Since you need the results in the form of 16-bit data, two consecutive bytes from the file must be read, then you treat them as most significant byte first, less significant byte next. This is why the first byte read in each iteration is multiplied by 256. Note that this is NOT always the case in binary files (but it is in TIFF). Some binary files come with less significant byte first.
The subroutine is lengthier than the previous examples I posted, but that's because I added error checking, which is actually necessary. You should always check if the file exists and if end of file has been reached while reading it.
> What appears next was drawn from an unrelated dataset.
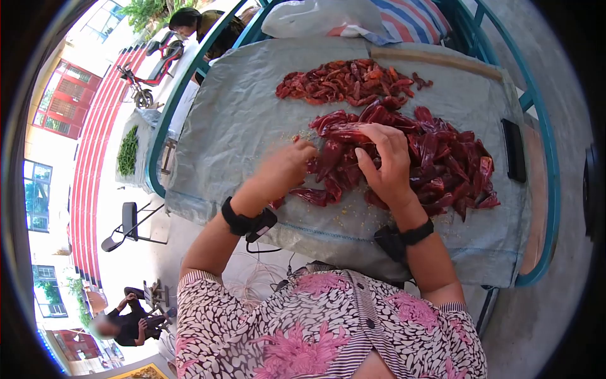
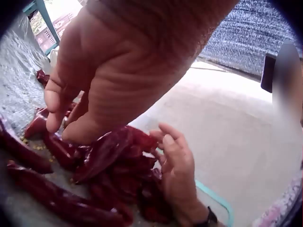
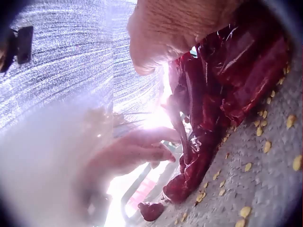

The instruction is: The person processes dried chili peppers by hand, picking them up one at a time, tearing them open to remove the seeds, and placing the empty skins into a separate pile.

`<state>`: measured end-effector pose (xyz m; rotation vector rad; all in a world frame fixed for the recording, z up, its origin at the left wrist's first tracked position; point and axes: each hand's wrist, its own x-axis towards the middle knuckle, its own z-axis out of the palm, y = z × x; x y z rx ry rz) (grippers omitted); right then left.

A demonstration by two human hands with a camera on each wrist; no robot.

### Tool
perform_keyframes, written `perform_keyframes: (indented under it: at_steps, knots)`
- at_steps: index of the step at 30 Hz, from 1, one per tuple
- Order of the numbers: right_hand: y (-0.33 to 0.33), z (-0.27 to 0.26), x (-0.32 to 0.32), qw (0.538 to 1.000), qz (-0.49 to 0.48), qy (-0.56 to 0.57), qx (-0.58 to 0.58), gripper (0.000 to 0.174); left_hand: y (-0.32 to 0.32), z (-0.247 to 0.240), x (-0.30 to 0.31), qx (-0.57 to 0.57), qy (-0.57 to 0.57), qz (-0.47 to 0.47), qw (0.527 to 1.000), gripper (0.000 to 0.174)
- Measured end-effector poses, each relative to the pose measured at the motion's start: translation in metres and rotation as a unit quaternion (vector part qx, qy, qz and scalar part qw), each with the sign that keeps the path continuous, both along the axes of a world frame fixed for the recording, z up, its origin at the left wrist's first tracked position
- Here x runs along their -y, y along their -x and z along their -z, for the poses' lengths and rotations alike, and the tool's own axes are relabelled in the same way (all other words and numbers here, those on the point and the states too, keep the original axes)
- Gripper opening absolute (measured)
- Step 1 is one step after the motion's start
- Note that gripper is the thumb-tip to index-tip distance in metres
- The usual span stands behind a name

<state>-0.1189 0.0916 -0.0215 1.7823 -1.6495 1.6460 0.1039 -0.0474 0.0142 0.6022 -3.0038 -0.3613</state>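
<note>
A heap of large dark-red dried peppers [image 1: 451, 164] lies on the grey woven sheet [image 1: 233, 120]. My right hand [image 1: 388, 164] is over the heap's left part, thumb and fingers gripping the end of a glossy red pepper [image 2: 111, 149]. To its left is my left hand [image 1: 284, 169], blurred, with bent fingers at the heap's edge. A tiny red bit [image 1: 296, 138] shows by its fingertips; I cannot tell whether it is pinched. In the right wrist view, the left hand's fingertips [image 3: 168, 156] are beside hanging peppers. Yellow seeds [image 3: 259, 131] are scattered on the sheet.
A second pile of smaller, brighter red peppers [image 1: 344, 82] lies farther back. A black phone [image 1: 514, 150] rests near the right edge, inside the teal metal rail [image 1: 548, 208]. Striped and white bags [image 1: 328, 19] stand behind. Other people, a scooter [image 1: 154, 72] and a folding chair [image 1: 129, 221] are to the left.
</note>
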Motion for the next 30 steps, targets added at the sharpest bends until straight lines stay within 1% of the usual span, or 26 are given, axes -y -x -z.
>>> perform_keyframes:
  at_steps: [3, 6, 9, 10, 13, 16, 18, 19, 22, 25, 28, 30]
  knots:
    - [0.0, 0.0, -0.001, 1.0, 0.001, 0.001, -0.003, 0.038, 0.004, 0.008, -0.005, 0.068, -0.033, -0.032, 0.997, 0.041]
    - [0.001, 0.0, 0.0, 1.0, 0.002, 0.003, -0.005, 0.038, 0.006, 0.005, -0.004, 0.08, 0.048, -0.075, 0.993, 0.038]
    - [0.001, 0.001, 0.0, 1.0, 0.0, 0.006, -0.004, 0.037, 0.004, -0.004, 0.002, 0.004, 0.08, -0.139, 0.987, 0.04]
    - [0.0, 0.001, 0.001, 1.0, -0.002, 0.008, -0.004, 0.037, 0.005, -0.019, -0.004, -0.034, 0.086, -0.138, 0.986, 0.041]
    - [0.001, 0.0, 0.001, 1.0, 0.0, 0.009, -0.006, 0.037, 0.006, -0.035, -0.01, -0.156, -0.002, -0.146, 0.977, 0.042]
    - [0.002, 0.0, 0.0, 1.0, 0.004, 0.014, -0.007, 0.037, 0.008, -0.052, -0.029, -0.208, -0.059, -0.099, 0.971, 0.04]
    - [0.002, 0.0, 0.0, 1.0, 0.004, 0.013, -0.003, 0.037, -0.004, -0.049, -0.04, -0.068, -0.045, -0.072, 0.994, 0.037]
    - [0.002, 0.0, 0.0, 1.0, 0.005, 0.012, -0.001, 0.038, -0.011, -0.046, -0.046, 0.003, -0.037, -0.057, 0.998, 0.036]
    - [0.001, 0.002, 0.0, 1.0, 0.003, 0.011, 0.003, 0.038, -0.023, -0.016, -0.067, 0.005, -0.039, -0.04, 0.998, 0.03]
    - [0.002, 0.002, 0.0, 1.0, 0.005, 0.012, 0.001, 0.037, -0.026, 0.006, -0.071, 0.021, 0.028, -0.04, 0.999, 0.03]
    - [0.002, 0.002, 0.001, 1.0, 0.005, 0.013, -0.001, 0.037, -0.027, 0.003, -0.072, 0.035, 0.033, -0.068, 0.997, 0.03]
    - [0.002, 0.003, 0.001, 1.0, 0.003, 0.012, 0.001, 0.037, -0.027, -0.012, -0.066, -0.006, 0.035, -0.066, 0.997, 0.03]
Special care must also be taken for TIFF images with an "orphan" last byte (this is indeed the case for the sample file "FLAG_T24.TIF" which I found here - but not the case for the sample image "MARBLES.TIF" found at the same webpage).
An example driver program using the module above would be:
program tiff_reader_example
use tiff_reader
implicit none
integer :: n
integer, allocatable :: tifdata(:)
call tiff_reader_16bit("FLAG_T24.TIF", tifdata, n);
if (n > 0) then
print "(a,7(z4.4,tr1),z4.4,a)", "First 8 integers read: (", tifdata(:8), ")"
print "(a,7(z4.4,tr1),z4.4,a)", " Last 8 integers read: (", tifdata(n-7:), ")"
deallocate(tifdata)
end if
end program tiff_reader_example
Running the program gives:
46371 records read, 23186 16-bit integers returned.
First 8 integers read: (4949 2A00 0800 0000 0E00 FE00 0400 0100)
Last 8 integers read: (F800 F8F8 00F8 F800 F8F8 00F8 F800 00F8)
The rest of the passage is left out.